(WORK REQUEST):
Your answer should be only the lines below from the one with "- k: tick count" to the one with "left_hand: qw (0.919", repeated exactly, ends included.

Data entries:
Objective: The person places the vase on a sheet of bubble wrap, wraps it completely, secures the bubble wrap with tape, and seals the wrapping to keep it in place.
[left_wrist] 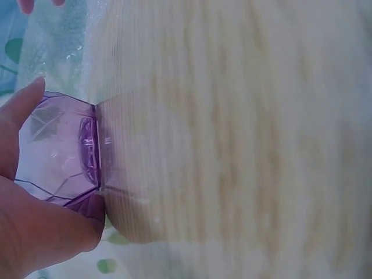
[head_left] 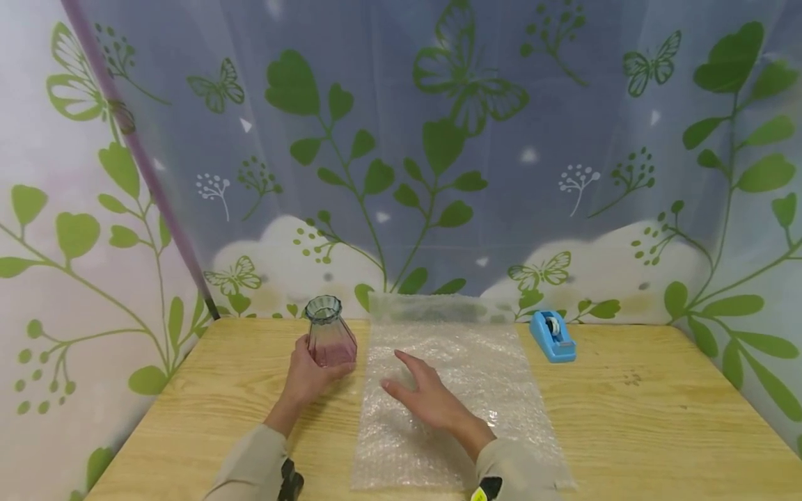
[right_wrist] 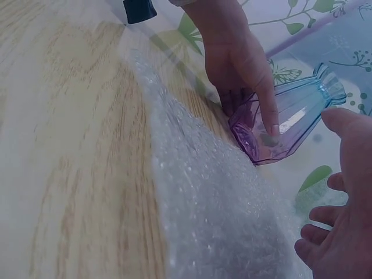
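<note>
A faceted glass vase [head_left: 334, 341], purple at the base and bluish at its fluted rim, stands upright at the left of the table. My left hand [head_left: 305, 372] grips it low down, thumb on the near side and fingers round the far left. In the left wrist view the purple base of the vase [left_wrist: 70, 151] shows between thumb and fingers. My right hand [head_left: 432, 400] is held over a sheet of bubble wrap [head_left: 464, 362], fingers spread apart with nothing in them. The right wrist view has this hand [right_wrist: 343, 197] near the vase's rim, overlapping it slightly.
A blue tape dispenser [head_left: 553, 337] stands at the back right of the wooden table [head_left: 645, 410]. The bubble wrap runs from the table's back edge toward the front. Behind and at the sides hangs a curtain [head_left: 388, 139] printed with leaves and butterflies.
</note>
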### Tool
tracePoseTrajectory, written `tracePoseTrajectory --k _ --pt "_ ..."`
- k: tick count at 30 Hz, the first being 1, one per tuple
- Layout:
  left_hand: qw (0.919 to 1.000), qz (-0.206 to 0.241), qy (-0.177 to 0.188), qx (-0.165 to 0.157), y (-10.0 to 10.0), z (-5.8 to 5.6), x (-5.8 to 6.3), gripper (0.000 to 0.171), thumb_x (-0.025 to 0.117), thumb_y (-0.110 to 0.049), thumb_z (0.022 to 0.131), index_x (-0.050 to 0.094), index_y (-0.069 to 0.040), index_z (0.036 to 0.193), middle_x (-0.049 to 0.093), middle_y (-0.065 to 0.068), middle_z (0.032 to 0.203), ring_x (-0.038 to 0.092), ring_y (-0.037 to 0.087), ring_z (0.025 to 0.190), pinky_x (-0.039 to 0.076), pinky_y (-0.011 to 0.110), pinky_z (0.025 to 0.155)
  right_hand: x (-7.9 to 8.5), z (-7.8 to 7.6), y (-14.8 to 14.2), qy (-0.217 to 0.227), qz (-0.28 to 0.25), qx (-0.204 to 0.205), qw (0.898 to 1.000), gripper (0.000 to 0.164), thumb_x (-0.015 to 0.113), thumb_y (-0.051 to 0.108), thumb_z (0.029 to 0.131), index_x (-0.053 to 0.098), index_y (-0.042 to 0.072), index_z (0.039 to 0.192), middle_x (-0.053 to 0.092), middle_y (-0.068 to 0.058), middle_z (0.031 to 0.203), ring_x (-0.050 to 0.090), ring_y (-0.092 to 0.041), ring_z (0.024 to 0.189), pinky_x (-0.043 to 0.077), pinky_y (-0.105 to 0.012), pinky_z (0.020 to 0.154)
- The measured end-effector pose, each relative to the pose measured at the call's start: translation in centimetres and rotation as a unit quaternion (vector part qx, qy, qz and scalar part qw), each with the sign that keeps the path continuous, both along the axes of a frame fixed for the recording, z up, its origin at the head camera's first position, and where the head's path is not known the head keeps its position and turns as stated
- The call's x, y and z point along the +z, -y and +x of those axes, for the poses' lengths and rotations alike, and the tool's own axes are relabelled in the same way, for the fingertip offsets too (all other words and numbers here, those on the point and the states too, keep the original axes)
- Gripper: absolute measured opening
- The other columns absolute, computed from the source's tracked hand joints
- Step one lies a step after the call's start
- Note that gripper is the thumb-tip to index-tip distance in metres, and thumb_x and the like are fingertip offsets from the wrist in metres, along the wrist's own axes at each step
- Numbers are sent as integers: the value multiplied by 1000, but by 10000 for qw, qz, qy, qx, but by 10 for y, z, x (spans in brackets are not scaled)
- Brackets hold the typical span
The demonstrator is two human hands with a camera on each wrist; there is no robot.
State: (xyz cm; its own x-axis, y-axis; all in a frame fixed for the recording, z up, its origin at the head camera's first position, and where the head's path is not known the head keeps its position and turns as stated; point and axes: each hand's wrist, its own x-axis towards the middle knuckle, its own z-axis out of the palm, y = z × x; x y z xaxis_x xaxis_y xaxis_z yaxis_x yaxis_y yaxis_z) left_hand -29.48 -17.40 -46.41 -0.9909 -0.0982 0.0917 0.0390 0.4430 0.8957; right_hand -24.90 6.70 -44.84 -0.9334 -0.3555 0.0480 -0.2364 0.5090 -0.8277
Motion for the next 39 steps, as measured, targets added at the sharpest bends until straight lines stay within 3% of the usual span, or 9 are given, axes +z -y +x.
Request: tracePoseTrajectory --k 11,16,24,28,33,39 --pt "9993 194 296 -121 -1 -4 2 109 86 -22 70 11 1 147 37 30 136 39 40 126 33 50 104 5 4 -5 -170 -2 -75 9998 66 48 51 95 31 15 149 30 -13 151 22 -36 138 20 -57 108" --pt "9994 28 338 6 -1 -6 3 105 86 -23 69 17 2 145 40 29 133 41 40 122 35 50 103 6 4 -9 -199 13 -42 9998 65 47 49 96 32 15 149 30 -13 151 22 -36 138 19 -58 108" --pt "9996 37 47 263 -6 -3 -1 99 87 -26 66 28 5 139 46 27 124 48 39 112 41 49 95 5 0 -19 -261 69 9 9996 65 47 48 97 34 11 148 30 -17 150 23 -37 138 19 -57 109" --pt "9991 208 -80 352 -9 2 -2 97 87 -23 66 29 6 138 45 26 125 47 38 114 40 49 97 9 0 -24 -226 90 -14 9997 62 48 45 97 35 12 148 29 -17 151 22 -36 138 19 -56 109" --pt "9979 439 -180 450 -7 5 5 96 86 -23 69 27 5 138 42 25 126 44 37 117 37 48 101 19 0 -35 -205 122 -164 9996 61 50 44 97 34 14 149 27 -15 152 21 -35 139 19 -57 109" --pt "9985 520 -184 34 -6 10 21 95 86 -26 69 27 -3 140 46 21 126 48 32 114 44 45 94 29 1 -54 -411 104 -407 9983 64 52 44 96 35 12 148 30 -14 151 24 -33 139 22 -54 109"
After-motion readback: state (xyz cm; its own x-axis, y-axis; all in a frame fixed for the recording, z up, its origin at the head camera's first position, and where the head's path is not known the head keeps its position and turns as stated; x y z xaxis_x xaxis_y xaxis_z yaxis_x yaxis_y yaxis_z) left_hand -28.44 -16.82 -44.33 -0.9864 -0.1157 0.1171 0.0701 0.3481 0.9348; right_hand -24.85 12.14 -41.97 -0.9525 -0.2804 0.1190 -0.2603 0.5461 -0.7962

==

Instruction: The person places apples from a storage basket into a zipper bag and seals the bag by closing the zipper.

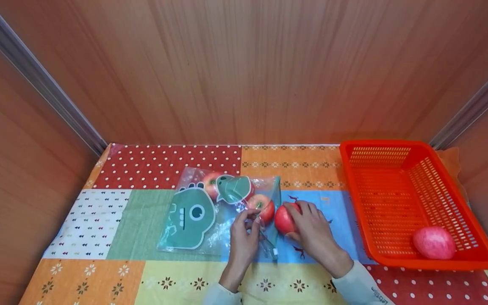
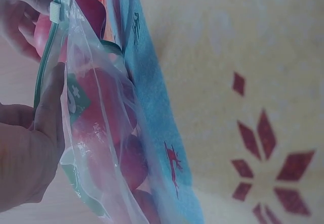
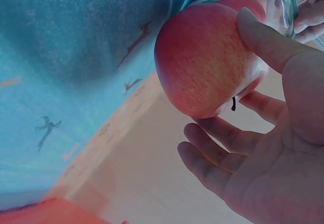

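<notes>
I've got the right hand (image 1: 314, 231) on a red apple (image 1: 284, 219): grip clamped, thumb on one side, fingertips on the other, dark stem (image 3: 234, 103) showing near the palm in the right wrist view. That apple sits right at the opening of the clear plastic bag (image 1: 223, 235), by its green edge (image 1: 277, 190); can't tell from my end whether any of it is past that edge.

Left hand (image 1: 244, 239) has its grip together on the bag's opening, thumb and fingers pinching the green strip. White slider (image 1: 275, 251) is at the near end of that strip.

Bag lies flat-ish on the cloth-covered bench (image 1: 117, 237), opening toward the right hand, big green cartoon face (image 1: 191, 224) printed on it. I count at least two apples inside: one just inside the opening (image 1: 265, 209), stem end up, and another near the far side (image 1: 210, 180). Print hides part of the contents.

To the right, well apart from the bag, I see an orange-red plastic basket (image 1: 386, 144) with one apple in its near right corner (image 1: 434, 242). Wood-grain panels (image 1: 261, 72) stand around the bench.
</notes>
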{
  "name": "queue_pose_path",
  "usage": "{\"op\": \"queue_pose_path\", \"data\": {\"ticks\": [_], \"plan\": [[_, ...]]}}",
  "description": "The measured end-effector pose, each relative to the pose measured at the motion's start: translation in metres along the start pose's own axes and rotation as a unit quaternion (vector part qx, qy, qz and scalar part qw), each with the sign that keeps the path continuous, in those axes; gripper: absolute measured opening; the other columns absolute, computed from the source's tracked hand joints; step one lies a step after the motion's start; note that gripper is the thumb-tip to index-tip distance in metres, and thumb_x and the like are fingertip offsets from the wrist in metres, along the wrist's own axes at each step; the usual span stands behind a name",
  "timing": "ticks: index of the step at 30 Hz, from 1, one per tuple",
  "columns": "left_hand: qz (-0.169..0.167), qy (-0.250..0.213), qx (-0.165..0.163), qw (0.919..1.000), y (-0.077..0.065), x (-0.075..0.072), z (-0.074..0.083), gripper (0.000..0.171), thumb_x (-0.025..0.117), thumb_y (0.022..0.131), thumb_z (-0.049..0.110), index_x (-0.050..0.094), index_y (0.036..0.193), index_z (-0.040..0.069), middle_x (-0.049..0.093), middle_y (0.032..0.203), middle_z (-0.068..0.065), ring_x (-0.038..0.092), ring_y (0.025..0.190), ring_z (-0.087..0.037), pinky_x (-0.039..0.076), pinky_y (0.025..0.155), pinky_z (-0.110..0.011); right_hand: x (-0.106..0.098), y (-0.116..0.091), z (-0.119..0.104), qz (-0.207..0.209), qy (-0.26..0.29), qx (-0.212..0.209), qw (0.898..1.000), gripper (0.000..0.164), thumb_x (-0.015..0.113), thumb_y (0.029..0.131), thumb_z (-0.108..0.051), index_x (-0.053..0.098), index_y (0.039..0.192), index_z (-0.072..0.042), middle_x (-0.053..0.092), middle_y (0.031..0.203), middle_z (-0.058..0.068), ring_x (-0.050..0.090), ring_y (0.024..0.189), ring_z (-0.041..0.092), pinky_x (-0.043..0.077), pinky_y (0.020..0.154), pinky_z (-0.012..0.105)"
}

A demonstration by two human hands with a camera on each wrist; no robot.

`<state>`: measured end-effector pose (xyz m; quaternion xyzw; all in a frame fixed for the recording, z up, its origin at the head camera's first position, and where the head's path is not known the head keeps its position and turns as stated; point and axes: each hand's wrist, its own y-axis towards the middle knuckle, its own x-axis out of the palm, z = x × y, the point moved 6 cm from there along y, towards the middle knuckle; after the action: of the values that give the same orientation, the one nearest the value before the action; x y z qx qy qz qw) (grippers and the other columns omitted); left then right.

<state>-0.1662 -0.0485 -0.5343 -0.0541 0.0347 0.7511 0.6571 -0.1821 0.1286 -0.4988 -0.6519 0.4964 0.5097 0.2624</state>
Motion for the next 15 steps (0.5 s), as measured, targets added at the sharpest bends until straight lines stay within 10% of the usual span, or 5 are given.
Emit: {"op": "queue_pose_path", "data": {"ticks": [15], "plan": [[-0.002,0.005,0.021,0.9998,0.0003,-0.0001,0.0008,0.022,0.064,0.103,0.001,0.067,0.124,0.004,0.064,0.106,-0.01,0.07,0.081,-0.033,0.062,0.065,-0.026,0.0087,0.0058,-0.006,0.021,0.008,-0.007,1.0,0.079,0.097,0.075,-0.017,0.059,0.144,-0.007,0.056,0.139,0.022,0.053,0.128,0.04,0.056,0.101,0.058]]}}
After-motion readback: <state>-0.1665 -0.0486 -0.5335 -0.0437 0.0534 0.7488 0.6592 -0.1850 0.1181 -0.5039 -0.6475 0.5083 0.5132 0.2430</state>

(WRITTEN SOLUTION):
- k: tick count at 30 Hz, the first being 1, one per tuple
- Layout:
  left_hand: qw (0.919 to 1.000), qz (-0.206 to 0.241), qy (-0.177 to 0.188), qx (-0.165 to 0.157), y (-10.0 to 10.0), z (-5.8 to 5.6), x (-5.8 to 6.3), gripper (0.000 to 0.171), thumb_x (-0.025 to 0.117), thumb_y (-0.110 to 0.049), thumb_z (0.022 to 0.131), index_x (-0.050 to 0.094), index_y (-0.069 to 0.040), index_z (0.036 to 0.193), middle_x (-0.049 to 0.093), middle_y (-0.065 to 0.068), middle_z (0.032 to 0.203), ring_x (-0.038 to 0.092), ring_y (-0.037 to 0.087), ring_z (0.025 to 0.190), pinky_x (-0.039 to 0.076), pinky_y (-0.011 to 0.110), pinky_z (0.025 to 0.155)

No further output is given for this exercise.